Era… algo más. Una forma de decirme que no me había olvidado, que de algún modo seguía pensando en mí.

Durante los siguientes minutos me quedé ahí, leyendo el párrafo una y otra vez.
Las palabras parecían simples, pero pesaban.
Había algo en cómo estaban escritas: esa ternura disimulada, esa manera suya de esconder sentimientos detrás de frases bien pensadas.
Era tan Lorenzo que me dolía y me hacía sonreír al mismo tiempo.

Leo entró en la cocina justo cuando yo estaba mirando la pantalla como una tonta.
Traía el cabello despeinado, un suéter viejo y una taza de café en la mano.

—¿Qué pasa? —preguntó, con ese tono entre curioso y burlón que usa siempre.
—Nada —mentí.
—¿Nada? —alzando una ceja—. Tienes cara de haber visto a un fantasma.
—O peor —dije suspirando—, a un italiano.

Leo se echó a reír.
—¿Te escribió?
—Sí… pero no realmente.
—¿Cómo que no realmente?
—No fue un correo como tal. Fue un fragmento del libro. Un párrafo.

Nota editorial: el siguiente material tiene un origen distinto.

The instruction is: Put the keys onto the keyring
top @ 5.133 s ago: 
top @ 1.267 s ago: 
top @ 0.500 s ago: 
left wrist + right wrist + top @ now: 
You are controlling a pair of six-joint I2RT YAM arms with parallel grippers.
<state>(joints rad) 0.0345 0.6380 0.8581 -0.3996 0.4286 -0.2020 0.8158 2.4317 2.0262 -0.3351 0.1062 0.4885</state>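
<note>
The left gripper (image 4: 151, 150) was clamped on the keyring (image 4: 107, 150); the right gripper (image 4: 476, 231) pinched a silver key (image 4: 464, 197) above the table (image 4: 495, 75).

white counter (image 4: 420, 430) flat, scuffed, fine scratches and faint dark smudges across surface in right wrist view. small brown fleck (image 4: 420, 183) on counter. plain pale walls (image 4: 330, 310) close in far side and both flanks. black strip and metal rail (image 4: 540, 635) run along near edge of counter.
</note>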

Le conté lo que decía. Leo se quedó callado un momento, observándome con una mezcla de ternura y resignación. Luego asintió con esa media sonrisa suya que significa “te entiendo más de lo que crees”.
—Eso suena a Lorenzo, sí. Dramático, poético y cero directo.
—Exacto —dije riendo.

Por un momento, me sentí ligera.
Como si decir su nombre ya no me pesara tanto.
Como si el recuerdo, en lugar de doler, empezara a sanar.

—¿Y vas a responderle? —preguntó Leo.
—No lo sé —admití.

Porque, ¿qué se dice ante algo así?
¿“Gracias por recordarme”?
¿“Yo también traduje un pedazo de ti sin darme cuenta”?
Nada parecía suficiente.
Y, al mismo tiempo, no quería romper la magia del momento.

Esa noche no pude dormir.
El correo seguía abierto en la pantalla del teléfono, y cada vez que lo leía, encontraba algo nuevo entre las líneas.
No era solo lo que decía.
Era lo que no decía.
Las pausas, el silencio entre una frase y otra, lo que solo entiendes cuando conoces a alguien más allá de las palabras.

Me senté en la cama, encendí la lámpara y abrí una libreta vieja, una de esas donde antes tomaba notas de traducciones.
Esta vez no traduje nada.
Solo escribí.

“Traducir el alma de alguien no requiere saber su idioma.
Requiere escucharlo en silencio.”

Seguí escribiendo sin pensar, sin corregir. Las palabras salían solas, como si mi corazón estuviera dictando y mis manos solo obedecieran.
Escribí sobre los errores, las risas, las lecciones.
Sobre cómo a veces amar no significa quedarse, sino entender cuándo soltar.

Cuando terminé, me di cuenta de que sonreía.
No de nostalgia, sino de gratitud.

Al día siguiente, mientras servía cafés en la cafetería, el correo seguía rondándome en la cabeza.
Entre pedidos de capuchinos y panecillos, imaginaba a Lorenzo escribiendo esas líneas en su escritorio, tal vez de madrugada, tal vez con la mirada perdida en el vacío.
Pensé en cómo se habrá sentido al enviarlo.
¿Dudó? ¿Lo escribió de un tirón? ¿Pensó que no lo leería?

Una parte de mí quiso responderle.
Otra, más prudente, me pidió que esperara.
A veces, el silencio también es una respuesta.

Esa noche, Leo me encontró en el balcón con una copa de vino y el gato durmiendo a mis pies.
—¿Aún pensando en el correo? —preguntó.
—No exactamente.
—¿Entonces?
—En lo que significa —dije.

Leo se sentó a mi lado y no dijo nada.
El cielo estaba despejado, la ciudad tranquila. Por primera vez en meses, el silencio no pesaba.
Solo acompañaba.

Pasaron los días y no hubo otro mensaje.
Y, para mi sorpresa, no lo esperé.
Me sentí bien con lo que tenía: con ese párrafo, con lo que significaba.
Era como un punto final que no dolía.
Un cierre que no necesitaba más palabras.

Empecé a escribir más seguido. No traducciones, no tareas, sino pensamientos. Pequeños fragmentos que mezclaban lo que viví, lo que sentí, lo que aprendí.
Cada línea era una forma de entenderme mejor, de aceptar que el amor, a veces, también se traduce en distancia.